◆ Your objective ◆
Using the data below, return every line that holds the word "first".

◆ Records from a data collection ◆
>>>>

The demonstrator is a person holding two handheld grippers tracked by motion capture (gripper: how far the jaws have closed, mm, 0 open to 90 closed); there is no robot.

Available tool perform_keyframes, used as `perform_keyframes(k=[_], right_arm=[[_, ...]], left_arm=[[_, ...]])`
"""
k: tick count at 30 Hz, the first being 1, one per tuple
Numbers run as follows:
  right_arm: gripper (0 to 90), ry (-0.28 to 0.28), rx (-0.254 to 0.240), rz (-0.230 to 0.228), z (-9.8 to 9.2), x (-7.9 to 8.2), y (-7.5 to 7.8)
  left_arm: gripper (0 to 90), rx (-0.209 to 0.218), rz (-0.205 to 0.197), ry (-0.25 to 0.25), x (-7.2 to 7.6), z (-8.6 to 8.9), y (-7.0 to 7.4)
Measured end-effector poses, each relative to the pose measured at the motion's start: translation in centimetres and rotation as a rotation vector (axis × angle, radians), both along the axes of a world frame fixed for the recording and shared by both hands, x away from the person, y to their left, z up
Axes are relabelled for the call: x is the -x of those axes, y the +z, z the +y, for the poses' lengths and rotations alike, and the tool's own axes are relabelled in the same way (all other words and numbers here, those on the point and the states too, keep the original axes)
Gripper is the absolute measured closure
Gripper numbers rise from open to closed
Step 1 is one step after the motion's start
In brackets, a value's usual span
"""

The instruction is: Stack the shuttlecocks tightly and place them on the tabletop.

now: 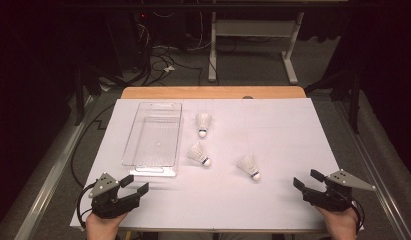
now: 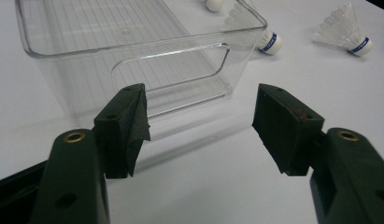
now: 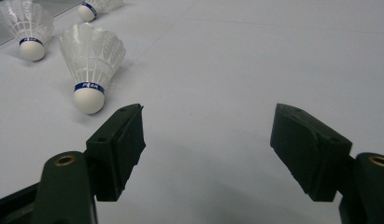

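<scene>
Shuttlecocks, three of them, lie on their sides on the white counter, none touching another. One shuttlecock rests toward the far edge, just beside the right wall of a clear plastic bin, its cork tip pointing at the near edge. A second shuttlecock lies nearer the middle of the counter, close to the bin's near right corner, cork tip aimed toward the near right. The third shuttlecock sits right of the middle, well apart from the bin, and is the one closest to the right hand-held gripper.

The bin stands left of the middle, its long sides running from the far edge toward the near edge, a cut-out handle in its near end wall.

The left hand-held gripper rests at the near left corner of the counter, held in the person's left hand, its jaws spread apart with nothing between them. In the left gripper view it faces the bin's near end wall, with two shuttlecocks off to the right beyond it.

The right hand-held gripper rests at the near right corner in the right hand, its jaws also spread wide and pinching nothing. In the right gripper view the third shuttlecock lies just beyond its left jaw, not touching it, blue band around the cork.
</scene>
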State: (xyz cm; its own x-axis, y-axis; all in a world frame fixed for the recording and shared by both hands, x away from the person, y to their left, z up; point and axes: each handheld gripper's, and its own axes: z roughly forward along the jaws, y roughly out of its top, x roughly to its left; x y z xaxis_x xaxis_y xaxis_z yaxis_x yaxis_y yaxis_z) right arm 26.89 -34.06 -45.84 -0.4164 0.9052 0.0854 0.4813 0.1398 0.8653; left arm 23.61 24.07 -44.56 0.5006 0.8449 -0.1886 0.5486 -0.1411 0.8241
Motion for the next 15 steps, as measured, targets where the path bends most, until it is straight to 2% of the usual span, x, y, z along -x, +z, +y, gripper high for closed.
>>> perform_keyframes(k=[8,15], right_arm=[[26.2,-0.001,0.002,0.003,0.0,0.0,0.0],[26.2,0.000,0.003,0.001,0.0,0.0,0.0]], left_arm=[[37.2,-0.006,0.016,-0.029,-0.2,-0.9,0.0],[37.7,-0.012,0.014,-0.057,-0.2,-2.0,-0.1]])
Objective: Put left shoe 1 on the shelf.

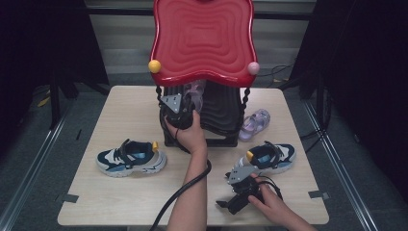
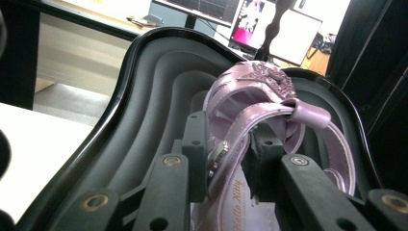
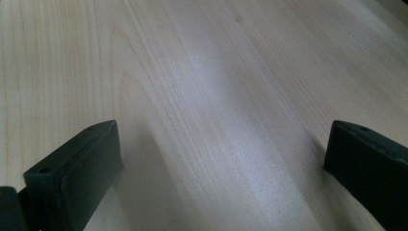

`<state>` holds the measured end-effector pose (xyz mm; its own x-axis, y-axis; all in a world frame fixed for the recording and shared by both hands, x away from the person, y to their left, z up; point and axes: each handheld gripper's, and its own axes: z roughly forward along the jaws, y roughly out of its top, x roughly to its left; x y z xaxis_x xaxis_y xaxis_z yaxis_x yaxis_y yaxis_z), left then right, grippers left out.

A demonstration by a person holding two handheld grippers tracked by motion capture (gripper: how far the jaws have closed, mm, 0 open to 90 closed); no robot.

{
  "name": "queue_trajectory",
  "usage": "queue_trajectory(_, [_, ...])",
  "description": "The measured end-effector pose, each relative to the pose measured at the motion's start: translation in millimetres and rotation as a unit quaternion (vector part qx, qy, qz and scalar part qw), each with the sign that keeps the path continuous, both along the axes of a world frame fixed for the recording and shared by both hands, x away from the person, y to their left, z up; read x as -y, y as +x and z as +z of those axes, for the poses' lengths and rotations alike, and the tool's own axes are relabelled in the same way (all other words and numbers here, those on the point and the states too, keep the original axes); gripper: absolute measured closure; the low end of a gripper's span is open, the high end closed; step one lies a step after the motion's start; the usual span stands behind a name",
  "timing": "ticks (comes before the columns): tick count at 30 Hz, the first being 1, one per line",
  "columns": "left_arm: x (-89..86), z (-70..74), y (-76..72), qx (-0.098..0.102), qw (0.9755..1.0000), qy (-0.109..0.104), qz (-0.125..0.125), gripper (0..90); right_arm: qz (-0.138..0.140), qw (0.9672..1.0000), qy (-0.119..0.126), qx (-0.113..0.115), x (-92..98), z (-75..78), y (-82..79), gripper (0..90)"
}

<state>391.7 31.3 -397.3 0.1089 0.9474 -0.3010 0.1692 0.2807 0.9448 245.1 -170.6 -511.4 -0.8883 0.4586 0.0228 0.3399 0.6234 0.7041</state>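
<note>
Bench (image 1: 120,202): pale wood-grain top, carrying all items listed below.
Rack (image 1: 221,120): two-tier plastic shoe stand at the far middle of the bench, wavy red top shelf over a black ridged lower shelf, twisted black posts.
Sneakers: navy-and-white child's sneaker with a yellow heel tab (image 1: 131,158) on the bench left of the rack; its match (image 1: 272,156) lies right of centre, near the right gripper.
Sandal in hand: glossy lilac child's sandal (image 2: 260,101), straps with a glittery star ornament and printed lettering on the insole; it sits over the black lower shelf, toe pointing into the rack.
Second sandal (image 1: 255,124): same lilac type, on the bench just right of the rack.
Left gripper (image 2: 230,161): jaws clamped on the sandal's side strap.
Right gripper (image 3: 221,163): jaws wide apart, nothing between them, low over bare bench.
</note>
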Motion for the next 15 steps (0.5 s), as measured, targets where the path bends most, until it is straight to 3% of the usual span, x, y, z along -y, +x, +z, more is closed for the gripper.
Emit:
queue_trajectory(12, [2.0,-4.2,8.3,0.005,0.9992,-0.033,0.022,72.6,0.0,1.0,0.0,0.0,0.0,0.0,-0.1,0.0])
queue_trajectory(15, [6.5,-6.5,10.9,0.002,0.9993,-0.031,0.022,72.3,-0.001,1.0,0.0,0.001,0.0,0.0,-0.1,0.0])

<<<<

◆ Exercise answer ◆
k: tick count at 30 Hz, the first being 1, one per tuple
  "timing": "ticks (comes before the columns): tick count at 30 Hz, the first being 1, one per line",

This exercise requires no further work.